# Hopper Questions: Memory and My Existing System



## 62Lincoln (Jan 25, 2006)

Will the Hopper memory allow me to create separate areas for my children's recordings vs. the recordings for my wife and I? - And - will I be able to assign a security code to lock the parental recordings?

My existing system has 4 receivers being fed from the latest switch (444?). With the Hopper system (1 Hopper, 3 Joeys) will I be able to utilize the existing cable runs, and essentially 'plug in' the distribution from the Hopper to the existing cable runs that terminate at the current switch?

Thanks for your help!


----------



## KeViN_VSC (Nov 7, 2007)

I can answer a part of your question.

The Hopper's hard drive will not let you make separate areas(partitions) for your children and you. It'll be like any other DVR where all recordings are simply saved in the hard drive. Although, you can setup locks on Joey's so that you can restrict your children from watching something that shouldn't.

I hope this helps!

PS: The Hopper has a 2TB HD but only 500GB is for the user. The 1.5TB goes for the system firmware/software and the PTAT recordings. If you don't use the PTAT feature you will have more storage.


----------



## Blowgun (May 23, 2008)

Are you sure disabling PTA would give the user more storage? My impression is that if PTA is disabled the Hopper doesn't rebuild the partitions for additional user space. The PTA space is allowed to fallow.


----------



## VDP07 (Feb 22, 2006)

The Hopper has a 2TB hard drive. 1TB, 250hrs of hd recording capacity is reserved for the user and 1TB is reserved for Dish. Disabling PTA has zero effect on the 50/50 split of the hd capacity.


----------



## P Smith (Jul 25, 2002)

KeViN_VSC said:


> I can answer a part of your question.
> 
> The Hopper's hard drive will not let you make separate areas(partitions) for your children and you. It'll be like any other DVR where all recordings are simply saved in the hard drive. Although, you can setup locks on Joey's so that you can restrict your children from watching something that shouldn't.
> 
> ...


India ? Oh, so dish will install h/j in India also. Cool.
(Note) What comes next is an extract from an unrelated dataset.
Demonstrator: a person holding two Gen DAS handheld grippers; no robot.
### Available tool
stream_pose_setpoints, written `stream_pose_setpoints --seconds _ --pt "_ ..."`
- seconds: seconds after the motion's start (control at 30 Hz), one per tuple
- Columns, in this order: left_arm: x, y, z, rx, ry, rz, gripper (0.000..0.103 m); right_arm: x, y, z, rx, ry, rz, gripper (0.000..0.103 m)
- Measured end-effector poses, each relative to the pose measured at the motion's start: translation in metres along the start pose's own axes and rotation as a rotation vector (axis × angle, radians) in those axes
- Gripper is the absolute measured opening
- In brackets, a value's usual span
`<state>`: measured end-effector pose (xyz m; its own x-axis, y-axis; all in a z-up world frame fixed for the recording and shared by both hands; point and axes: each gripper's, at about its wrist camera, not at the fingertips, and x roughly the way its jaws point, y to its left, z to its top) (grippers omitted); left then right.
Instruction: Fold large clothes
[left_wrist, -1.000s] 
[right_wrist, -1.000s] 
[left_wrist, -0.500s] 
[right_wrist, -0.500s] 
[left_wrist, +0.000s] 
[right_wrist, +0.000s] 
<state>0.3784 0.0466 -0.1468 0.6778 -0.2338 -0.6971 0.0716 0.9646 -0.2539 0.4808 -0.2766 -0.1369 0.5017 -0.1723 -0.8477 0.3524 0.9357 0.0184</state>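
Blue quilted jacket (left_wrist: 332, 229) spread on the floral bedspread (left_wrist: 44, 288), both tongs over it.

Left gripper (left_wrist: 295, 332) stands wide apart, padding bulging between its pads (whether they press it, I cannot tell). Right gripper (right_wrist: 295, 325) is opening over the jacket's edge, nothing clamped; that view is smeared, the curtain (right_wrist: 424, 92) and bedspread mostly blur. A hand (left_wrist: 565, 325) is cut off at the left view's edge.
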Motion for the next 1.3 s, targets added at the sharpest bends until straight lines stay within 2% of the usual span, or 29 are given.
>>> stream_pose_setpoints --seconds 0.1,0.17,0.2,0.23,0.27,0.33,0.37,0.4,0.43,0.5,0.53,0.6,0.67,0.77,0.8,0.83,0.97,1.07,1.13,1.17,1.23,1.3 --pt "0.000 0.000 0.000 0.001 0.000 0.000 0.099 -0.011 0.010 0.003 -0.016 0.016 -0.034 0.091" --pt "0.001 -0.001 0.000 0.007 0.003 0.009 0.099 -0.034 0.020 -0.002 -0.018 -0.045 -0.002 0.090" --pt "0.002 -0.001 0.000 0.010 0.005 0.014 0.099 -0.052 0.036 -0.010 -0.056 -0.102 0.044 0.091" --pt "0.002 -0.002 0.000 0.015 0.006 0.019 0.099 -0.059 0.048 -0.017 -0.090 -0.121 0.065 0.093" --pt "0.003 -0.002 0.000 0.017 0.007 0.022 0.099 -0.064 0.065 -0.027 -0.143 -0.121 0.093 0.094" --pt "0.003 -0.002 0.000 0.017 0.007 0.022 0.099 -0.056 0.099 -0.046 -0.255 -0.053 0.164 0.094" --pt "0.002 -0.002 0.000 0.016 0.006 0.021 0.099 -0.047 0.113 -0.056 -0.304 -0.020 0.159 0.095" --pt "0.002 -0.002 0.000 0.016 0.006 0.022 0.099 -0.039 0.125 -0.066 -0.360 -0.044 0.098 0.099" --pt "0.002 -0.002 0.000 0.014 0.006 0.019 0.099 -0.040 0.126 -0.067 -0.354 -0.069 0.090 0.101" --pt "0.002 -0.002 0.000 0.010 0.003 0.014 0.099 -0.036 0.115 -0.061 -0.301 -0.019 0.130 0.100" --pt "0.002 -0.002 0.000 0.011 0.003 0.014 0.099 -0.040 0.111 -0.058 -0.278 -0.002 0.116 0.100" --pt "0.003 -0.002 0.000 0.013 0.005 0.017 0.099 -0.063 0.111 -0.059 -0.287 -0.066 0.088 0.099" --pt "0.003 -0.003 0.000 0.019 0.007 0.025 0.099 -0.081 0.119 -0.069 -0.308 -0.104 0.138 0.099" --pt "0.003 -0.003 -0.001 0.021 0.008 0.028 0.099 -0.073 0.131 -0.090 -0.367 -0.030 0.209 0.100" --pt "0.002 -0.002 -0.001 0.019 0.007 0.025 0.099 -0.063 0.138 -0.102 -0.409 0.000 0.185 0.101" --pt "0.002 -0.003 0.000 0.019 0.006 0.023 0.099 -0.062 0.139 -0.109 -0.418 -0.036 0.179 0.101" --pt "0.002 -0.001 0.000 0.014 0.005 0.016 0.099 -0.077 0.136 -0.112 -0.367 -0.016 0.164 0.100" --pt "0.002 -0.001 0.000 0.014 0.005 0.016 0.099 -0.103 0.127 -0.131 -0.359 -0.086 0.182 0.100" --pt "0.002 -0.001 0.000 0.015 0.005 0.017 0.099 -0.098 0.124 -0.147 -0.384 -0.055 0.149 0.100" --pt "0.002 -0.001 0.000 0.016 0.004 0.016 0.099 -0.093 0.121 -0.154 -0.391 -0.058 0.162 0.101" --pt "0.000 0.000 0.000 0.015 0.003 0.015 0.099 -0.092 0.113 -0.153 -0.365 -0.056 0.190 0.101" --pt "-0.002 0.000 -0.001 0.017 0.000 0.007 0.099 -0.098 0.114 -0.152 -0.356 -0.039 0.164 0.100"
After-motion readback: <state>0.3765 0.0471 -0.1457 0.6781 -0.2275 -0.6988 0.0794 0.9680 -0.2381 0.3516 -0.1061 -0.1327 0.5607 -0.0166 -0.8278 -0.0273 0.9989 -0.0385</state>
Anyway, that part of your post isn't accurate. FW wouldn't use drive as system partition, perhaps for logs.


----------



## kstevens (Mar 26, 2003)

VDP07 said:


> The Hopper has a 2TB hard drive. 1TB, 250hrs of hd recording capacity is reserved for the user and 1TB is reserved for Dish. Disabling PTA has zero effect on the 50/50 split of the hd capacity.


I looked on my hopper. I only have 500GB for user storage, not 1TB.

Ken


----------



## P Smith (Jul 25, 2002)

kstevens said:


> I looked on my hopper. I only have 500GB for user storage, not 1TB.
> 
> Ken


Could you please post the fact, I mean snapshot ?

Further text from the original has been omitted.